**Exercise description**
Below are entries. Copy exactly the lines running from the line that holds "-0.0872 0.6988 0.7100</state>" to the line that holds "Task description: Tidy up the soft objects", with both ends included.

Records from a dataset
* * *
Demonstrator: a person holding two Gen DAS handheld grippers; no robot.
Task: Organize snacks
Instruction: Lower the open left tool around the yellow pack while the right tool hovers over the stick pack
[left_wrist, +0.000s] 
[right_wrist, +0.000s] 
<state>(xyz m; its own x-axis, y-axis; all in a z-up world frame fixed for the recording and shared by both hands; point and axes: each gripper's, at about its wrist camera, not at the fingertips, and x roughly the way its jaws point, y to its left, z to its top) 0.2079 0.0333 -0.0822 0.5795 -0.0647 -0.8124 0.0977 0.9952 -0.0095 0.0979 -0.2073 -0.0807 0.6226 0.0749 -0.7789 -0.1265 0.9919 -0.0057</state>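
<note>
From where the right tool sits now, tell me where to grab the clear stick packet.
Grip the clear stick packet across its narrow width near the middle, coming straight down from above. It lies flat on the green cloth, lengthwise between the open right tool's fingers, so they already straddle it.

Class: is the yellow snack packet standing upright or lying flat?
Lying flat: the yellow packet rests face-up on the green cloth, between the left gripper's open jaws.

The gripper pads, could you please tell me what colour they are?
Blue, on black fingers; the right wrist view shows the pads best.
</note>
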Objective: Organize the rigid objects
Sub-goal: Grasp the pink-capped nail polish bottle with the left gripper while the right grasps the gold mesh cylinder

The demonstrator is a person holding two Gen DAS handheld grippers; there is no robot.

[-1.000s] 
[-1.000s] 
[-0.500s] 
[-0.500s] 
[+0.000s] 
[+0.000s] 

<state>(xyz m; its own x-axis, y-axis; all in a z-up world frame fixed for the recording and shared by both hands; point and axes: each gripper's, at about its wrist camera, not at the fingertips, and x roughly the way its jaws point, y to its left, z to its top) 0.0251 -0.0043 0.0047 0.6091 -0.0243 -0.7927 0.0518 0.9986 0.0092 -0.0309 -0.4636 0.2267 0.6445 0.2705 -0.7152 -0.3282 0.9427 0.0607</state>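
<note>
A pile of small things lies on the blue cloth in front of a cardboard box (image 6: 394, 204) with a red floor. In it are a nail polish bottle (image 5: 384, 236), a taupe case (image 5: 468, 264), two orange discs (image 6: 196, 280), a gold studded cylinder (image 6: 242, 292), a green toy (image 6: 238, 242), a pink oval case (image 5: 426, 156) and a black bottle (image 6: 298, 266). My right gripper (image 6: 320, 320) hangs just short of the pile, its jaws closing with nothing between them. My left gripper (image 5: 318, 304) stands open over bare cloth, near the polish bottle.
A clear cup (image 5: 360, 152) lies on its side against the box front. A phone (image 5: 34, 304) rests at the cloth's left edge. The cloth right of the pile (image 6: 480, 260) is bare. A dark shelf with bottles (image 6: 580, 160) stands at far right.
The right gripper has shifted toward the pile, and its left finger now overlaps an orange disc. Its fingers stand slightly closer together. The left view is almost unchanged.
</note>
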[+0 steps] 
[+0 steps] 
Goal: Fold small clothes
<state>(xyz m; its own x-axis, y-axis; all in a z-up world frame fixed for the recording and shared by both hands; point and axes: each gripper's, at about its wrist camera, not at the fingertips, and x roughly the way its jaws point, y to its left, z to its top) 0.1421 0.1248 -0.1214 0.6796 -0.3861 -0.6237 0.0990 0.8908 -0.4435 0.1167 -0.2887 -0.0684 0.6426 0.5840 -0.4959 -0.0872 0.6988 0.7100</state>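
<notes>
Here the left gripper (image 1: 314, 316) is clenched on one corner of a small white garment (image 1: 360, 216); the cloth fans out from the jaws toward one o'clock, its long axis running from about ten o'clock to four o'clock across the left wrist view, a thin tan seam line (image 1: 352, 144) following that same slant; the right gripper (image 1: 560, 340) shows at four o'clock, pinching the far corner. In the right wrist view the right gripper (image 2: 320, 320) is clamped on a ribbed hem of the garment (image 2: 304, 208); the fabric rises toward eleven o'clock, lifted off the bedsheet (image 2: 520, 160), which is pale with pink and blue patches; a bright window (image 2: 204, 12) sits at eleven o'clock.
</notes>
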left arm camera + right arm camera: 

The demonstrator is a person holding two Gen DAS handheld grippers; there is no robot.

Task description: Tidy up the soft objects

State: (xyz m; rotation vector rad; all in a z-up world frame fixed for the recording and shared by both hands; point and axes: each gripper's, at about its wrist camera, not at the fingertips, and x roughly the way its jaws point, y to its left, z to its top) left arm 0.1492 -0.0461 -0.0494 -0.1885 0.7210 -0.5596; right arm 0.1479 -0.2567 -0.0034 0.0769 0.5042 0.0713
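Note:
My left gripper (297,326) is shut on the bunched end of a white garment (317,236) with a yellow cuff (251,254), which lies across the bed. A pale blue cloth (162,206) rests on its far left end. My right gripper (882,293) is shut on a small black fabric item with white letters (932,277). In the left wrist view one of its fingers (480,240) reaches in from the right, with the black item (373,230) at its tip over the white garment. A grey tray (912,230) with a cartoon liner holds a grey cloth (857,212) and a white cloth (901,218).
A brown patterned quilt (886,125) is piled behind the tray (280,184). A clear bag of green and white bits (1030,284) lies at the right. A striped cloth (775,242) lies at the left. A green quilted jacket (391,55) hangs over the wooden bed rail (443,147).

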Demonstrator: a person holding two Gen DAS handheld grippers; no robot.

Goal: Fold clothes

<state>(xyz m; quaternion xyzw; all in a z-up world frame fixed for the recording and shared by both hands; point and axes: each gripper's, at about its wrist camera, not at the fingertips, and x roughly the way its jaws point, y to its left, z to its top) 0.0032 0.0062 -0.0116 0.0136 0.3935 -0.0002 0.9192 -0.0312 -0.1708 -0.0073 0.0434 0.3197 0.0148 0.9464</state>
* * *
**The answer**
<state>(xyz m; its own x-axis, y-axis; all in a z-up world frame fixed for the recording and shared by both hands; point and axes: each gripper's, at about its wrist camera, not at the fingertips, and x roughly the way its jaws point, y to its left, z to its top) 0.1421 0.1248 -0.1214 0.6796 -0.3861 -0.6237 0.0990 0.8908 -0.4435 0.1167 -0.2887 -0.0684 0.6426 0.5840 -0.4959 -0.0872 0.6988 0.7100</state>
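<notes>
Here the left gripper (image 1: 314, 316) is clenched on one corner of a small white garment (image 1: 360, 216); the cloth fans out from the jaws toward one o'clock, its long axis running from about ten o'clock to four o'clock across the left wrist view, a thin tan seam line (image 1: 352, 144) following that same slant; the right gripper (image 1: 560, 340) shows at four o'clock, pinching the far corner. In the right wrist view the right gripper (image 2: 320, 320) is clamped on a ribbed hem of the garment (image 2: 304, 208); the fabric rises toward eleven o'clock, lifted off the bedsheet (image 2: 520, 160), which is pale with pink and blue patches; a bright window (image 2: 204, 12) sits at eleven o'clock.
</notes>
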left arm camera + right arm camera: 

The demonstrator is a person holding two Gen DAS handheld grippers; there is no robot.

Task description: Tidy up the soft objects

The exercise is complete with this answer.